Welcome to MT. I'm sure someone here will be able to help, we have a wide range of stylists here and while I have no experience of training anyone with this type of injury I'm sure someone will.
( I can knit but for the life of me can't crochet, just can't 'get it' lol, so I'm thinking she must be good at adapting.)


----------



## SBlakeS (Aug 25, 2015)

She has adapted vey well.  Sometimes I forget that she even has the injury but occasionally something will come up that reminds me.


----------



## Dirty Dog (Aug 25, 2015)

Best advice? Leave the hand out of consideration. Go to schools and try them. Find an art she enjoys. Train. Lots. As she does, she'll figure out how to work around the hand, just like I've figured out how to work around only having one eye. Or another poster here has figured out how to work around his CP. And on and on.


----------



## JowGaWolf (Aug 25, 2015)

It depends on what she's looking to get out of the martial arts?  If she just wants to be fit then any martial art with a lot of movement will help.  If she's looking to use martial arts for self-defense then I would take one that uses a good balance of kicks, soft techniques, and hard techniques.  From what you describe, imagine how would a fighter defend and attack with a hand that couldn't make a fist.  The good hand would use hard techniques and the damage hand would use soft techniques or strikes with the palm instead of the fist.
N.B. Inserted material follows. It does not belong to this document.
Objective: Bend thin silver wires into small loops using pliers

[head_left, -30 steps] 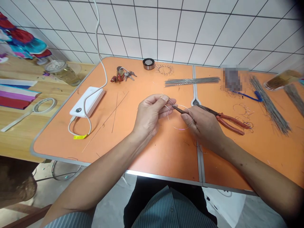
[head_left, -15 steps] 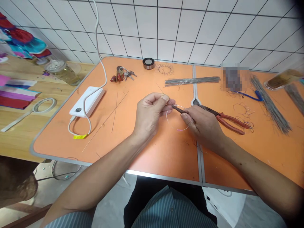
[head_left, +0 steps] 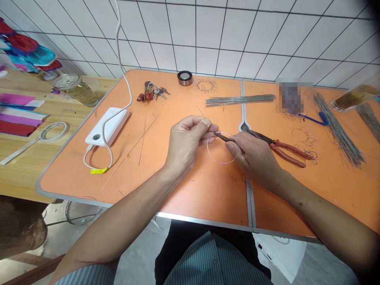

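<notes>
Orange tabletop (head_left: pixel 208 198) below, left hand (head_left: pixel 187 144) still pinches wire loop (head_left: pixel 222 162), right hand (head_left: pixel 252 156) grips dark tool (head_left: pixel 225 137).

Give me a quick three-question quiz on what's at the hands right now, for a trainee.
1. Which hand grips the dark-tipped tool: the left hand or the right hand?
2. True or false: the red-handled pliers lie on the table to the right of the right hand.
3. Fill the gap: the wire ring shows a short ____ stretch at its lower edge.

Key: 1. the right hand; 2. true; 3. pink.
</notes>
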The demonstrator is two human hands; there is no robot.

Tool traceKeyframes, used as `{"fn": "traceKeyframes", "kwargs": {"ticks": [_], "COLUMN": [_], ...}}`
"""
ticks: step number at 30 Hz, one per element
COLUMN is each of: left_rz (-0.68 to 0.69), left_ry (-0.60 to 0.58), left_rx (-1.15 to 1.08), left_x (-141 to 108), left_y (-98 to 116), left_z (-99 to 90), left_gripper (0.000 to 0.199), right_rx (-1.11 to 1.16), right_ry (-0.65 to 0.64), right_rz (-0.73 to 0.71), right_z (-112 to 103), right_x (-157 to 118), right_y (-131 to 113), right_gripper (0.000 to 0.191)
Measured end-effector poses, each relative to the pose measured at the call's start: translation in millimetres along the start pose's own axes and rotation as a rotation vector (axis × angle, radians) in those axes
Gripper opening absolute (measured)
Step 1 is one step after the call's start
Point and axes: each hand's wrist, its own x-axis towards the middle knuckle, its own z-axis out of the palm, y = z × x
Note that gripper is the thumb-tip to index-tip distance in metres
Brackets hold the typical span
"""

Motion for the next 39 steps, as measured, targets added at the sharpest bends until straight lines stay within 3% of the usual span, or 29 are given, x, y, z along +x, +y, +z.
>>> {"fn": "traceKeyframes", "kwargs": {"ticks": [7,13,28,39], "left_rz": [-0.016,-0.014,-0.007,-0.015], "left_ry": [-0.011,-0.028,0.016,0.015], "left_rx": [-0.011,-0.019,0.021,0.023], "left_x": [1.4,3.1,2.1,2.3], "left_y": [-0.7,-1.2,-1.6,-1.4], "left_z": [-2.0,-4.0,0.0,0.0], "left_gripper": [0.024,0.023,0.021,0.02], "right_rx": [0.065,-0.028,-0.236,-0.283], "right_ry": [-0.001,-0.037,0.143,0.15], "right_rz": [-0.026,-0.034,-0.2,-0.233], "right_z": [-0.4,-1.2,2.6,2.4], "right_x": [0.1,-0.7,-0.8,-0.6], "right_y": [0.5,3.6,3.4,4.3], "right_gripper": [0.043,0.046,0.042,0.042]}}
A fighting system that uses both hard and soft techniques may be able to make changes to a form or application so that she can use one hand for hard applications and the other hand for soft applications.


----------



## JowGaWolf (Aug 25, 2015)

Dirty Dog said:


> Best advice? Leave the hand out of consideration. Go to schools and try them. Find an art she enjoys. Train. Lots. As she does, she'll figure out how to work around the hand, just like I've figured out how to work around only having one eye. Or another poster here has figured out how to work around his CP. And on and on.


The good news is that having a limited hand doesn't end the martial arts game.  Most people tend to favor one hand or one leg over the other anyway and 2 legs and one working hand is still more than enough to be efficient.


----------



## Argus (Aug 26, 2015)

What kind of martial arts are in your area, and what kind do you practice?
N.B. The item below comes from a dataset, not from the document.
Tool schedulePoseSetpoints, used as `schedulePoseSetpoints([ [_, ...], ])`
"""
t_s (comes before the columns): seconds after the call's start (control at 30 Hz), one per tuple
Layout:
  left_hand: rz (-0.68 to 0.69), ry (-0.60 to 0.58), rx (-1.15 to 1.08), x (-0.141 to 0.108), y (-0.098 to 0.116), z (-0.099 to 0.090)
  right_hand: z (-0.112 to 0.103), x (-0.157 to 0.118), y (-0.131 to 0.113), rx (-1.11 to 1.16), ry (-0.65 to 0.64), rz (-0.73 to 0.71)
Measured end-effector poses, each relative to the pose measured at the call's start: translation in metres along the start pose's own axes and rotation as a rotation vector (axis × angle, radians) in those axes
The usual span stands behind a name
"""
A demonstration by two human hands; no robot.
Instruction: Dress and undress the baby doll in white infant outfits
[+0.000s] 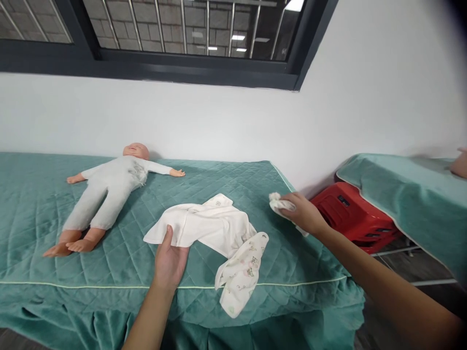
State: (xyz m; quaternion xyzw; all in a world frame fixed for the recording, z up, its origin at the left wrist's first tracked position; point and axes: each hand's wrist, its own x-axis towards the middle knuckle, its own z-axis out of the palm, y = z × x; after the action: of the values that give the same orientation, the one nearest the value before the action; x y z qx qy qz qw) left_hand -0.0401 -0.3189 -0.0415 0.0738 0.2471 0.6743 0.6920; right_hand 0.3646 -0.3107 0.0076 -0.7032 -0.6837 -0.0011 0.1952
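A white baby garment (pixel 209 223) lies spread and creased on the green quilted cover, its printed part (pixel 242 277) folded out over the front edge. My left hand (pixel 170 260) grips the garment's near-left part, thumb on top and fingers beneath the cloth. Off to the right, my right hand (pixel 304 211) is closed around a small bunched white cloth (pixel 281 204) with a faint print; its exact kind is not clear. A baby doll (pixel 109 187) in a pale suit rests on its back at the left, arms spread, apart from both hands.
The green quilted cover (pixel 175 182) drapes over the bed's front edge. Right of it, a red plastic stool (pixel 350 209) stands beside a second green-covered bed (pixel 419 194). A white wall (pixel 219 121) and a dark-framed barred window (pixel 197 68) are behind.
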Motion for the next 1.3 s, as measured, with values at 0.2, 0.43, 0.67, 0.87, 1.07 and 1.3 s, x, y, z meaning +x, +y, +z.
schedulePoseSetpoints([
  [0.2,-0.003,0.021,0.022,0.003,0.000,-0.004,0.025,0.030,0.018,-0.084,0.054,0.076],
  [0.43,-0.009,0.030,0.007,0.004,0.000,-0.004,0.051,0.019,0.007,-0.211,0.197,0.180],
  [0.67,-0.025,0.030,-0.003,0.004,0.000,-0.004,0.040,0.015,0.033,0.039,0.149,0.422],
  [0.87,-0.021,0.033,-0.038,0.004,0.000,-0.003,0.041,0.007,0.027,0.159,0.219,0.174],
  [1.07,-0.024,0.043,0.012,0.002,0.001,-0.001,0.048,0.013,0.030,0.166,0.305,0.279],
  [1.3,-0.029,0.028,-0.031,0.003,0.001,-0.004,0.047,0.019,0.035,0.215,0.222,0.210],
])
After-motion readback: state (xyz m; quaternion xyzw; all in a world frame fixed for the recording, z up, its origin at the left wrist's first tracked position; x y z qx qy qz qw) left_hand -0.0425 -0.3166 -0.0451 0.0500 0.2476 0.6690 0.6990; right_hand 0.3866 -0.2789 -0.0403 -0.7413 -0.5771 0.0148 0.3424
I could see her doing a style like Wing Chun, for example -- if not any number of other Chinese Martial Arts. I would say that making a fist with both / either hands are not required, as plenty of open hand strikes are utilized. The only thing I would be careful of is that the fingers might be more prone to injury if they are fused in an extended position.
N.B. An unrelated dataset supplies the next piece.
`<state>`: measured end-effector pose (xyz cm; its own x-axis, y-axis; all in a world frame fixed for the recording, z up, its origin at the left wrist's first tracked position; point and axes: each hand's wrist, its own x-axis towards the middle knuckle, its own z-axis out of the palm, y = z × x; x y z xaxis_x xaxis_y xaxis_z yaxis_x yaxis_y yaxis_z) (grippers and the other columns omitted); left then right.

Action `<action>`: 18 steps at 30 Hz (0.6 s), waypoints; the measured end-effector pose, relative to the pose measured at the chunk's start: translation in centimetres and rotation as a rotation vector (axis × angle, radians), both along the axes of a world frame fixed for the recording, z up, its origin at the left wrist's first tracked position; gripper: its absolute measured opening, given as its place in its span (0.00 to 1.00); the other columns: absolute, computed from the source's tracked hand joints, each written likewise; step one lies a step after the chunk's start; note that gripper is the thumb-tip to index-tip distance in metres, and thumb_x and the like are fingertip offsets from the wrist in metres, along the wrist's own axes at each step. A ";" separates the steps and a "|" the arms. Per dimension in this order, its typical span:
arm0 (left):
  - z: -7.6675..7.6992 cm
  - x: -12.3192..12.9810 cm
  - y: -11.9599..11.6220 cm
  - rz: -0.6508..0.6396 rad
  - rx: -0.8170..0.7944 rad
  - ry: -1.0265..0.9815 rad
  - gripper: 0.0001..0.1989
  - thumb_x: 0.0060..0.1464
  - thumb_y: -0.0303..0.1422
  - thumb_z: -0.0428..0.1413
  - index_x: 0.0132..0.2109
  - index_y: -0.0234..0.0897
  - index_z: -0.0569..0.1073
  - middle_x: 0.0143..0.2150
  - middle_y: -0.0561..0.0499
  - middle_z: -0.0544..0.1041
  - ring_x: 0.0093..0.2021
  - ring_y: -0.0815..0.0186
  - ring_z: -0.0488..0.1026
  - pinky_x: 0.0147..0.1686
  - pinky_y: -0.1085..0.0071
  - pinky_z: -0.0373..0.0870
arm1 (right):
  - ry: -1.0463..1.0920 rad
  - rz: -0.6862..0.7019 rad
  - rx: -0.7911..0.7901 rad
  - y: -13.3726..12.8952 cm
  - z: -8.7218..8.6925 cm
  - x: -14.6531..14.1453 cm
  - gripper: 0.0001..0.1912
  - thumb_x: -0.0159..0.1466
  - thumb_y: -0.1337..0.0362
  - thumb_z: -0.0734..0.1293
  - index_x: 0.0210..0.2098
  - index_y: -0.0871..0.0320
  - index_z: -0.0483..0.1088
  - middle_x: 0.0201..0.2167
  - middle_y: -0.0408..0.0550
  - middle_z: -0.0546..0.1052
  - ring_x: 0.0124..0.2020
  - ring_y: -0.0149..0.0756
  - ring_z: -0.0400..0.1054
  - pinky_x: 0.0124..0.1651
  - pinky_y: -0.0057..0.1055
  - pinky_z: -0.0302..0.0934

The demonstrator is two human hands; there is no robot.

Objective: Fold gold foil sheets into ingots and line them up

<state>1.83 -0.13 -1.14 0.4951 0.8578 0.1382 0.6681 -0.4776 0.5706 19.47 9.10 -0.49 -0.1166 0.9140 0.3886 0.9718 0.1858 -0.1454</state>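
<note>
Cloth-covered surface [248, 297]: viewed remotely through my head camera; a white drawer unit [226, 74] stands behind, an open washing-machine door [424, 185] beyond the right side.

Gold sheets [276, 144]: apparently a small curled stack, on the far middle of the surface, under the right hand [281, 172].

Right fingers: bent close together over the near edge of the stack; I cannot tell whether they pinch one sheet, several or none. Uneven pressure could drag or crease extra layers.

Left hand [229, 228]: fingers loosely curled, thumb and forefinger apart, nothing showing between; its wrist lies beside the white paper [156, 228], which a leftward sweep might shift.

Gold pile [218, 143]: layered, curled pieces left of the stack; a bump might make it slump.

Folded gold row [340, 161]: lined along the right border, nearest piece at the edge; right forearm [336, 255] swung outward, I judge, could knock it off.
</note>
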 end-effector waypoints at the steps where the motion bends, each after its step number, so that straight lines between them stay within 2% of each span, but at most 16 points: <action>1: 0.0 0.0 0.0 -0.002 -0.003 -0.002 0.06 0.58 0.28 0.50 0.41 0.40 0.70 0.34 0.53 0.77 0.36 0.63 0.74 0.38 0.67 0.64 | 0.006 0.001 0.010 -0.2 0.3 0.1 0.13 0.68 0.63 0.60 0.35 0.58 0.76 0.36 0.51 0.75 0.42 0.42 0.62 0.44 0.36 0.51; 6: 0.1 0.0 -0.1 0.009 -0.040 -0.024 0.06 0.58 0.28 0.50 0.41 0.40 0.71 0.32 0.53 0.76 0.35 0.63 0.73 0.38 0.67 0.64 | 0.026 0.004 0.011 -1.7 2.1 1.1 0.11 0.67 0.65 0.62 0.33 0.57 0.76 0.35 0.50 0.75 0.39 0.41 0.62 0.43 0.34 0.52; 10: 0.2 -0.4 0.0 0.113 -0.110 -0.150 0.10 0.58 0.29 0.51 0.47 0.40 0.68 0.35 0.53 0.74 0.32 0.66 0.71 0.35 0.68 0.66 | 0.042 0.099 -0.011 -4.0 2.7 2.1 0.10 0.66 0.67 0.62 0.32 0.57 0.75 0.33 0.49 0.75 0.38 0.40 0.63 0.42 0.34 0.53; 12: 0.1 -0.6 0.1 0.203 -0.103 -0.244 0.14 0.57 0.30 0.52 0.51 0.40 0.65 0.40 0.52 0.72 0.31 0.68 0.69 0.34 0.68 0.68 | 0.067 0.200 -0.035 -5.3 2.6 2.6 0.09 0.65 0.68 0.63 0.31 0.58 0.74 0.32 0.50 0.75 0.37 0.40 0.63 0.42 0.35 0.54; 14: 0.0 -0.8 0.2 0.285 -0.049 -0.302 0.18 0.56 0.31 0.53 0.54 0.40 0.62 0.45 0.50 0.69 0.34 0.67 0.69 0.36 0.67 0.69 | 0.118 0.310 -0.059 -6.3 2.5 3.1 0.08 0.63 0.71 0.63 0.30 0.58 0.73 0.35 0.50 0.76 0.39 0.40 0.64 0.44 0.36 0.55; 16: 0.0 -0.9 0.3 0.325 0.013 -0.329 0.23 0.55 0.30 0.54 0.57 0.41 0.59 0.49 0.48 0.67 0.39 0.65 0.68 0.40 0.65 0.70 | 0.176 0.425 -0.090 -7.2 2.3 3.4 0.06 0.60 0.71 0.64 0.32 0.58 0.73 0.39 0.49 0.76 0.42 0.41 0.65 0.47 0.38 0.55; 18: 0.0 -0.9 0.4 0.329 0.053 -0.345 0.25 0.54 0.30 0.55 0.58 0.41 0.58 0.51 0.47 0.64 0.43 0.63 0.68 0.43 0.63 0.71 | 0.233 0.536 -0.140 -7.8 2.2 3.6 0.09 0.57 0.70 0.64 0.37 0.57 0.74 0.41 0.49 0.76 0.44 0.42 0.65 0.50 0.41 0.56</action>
Really, though, I'd second Dirty Dog's advice and just visit different schools, talk to the instructors, and try out a few classes. That's the best way to find out.


----------



## JowGaWolf (Aug 26, 2015)

Argus said:


> The only thing I would be careful of is that the fingers might be more prone to injury if they are fused in an extended position.


 Depending on how the bones are fused she may not be as limited.  The only thing that couldn't be done are strikes with that hand that involve the fist.  Depending on where the bones are fused she'll probably end up with a mean knifehand technique.


----------



## salnation (Aug 27, 2015)

Could try something like TKD which focuses just on kicks?

Or maybe an open handed martial art like ninjutsu or some form of Kung fu. 


Sent from my iPhone using Tapatalk


----------



## Tez3 (Aug 27, 2015)

salnation said:


> Could try something like TKD which focuses just on kicks?



Welcome to MT.
 I think you may have just upset quite a few TKD people because they don't focus on *just *kicks!


----------



## salnation (Aug 27, 2015)

Haha I was expecting this reply! But unfortunately a lot of clubs nowadays only practice and teach kicks! Well the ones near me anyways! 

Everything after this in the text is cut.